* _Exercise aim_: Please repeat the data exactly. Any picture in it stays out.

::::::::

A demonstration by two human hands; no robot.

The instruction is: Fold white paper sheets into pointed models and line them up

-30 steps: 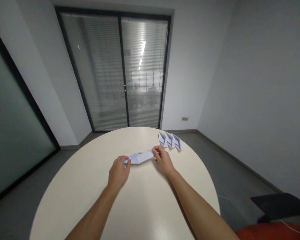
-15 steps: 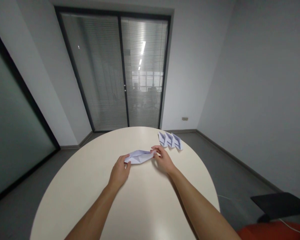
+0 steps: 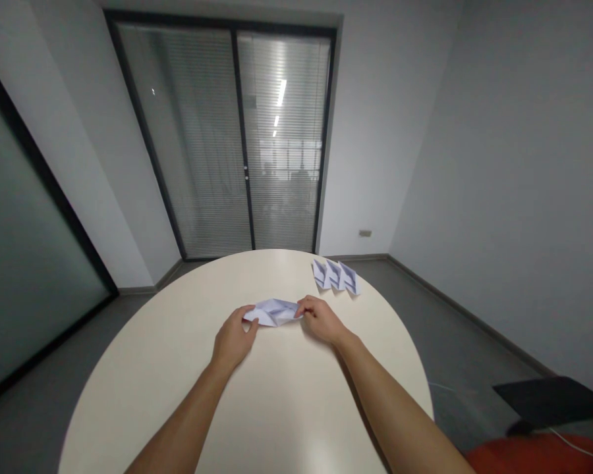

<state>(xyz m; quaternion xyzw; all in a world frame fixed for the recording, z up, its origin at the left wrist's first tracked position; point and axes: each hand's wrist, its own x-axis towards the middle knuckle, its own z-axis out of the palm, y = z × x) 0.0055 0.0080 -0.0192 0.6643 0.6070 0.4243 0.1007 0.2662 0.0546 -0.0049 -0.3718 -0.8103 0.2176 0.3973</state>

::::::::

* _Answer section_:
A demonstration by two human hands; no robot.

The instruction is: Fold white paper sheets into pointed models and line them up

-30 steps: 
-15 steps: 
+0 steps: 

<state>(xyz m; quaternion xyzw; all in a world frame fixed for the recording, z up, its origin at the left wrist's first tracked position; point and axes: each hand's wrist, its own x-axis towards the middle knuckle, its own z-axis out of the palm, y = z × x) 0.0055 0.0080 -0.0192 0.6643 0.6070 0.4243 0.1007 0.2662 0.0546 -0.0049 -0.3718 -0.8103 0.2176 0.3973</state>

This completes the output.